▶ Problem statement:
Start at the line below containing "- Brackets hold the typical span" and stop at the line containing "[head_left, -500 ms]". Repeat every line of that stretch exactly, and nothing outside it.

*** Exercise data Section Begins ***

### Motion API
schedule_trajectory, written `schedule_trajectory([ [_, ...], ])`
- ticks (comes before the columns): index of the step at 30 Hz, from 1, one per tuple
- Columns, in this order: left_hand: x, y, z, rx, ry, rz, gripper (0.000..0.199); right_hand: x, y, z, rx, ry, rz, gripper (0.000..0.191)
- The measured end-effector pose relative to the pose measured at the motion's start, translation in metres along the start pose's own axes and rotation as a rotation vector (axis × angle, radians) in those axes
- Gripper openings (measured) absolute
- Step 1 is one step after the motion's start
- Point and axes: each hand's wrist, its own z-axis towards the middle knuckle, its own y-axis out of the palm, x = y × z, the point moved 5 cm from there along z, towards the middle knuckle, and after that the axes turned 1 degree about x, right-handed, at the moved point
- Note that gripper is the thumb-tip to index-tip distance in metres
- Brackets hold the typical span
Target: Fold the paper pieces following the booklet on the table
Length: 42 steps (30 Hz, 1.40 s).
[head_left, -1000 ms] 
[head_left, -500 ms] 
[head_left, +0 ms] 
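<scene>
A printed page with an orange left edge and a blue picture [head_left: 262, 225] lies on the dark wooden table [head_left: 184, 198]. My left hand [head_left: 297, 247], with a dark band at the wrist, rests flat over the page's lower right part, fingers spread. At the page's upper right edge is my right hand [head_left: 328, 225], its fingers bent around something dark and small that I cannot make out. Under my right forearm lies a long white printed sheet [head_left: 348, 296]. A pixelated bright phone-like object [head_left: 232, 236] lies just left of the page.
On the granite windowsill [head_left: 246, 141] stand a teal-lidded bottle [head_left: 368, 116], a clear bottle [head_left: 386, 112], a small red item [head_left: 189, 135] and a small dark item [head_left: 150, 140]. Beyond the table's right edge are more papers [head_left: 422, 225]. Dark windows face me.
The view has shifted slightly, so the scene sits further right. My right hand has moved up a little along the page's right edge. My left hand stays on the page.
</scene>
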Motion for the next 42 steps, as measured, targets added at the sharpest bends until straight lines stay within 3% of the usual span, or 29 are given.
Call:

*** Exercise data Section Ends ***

▶ The answer:
- Brackets hold the typical span
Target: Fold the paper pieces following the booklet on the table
Length: 42 steps (30 Hz, 1.40 s).
[head_left, -1000 ms] 
[head_left, -500 ms] 

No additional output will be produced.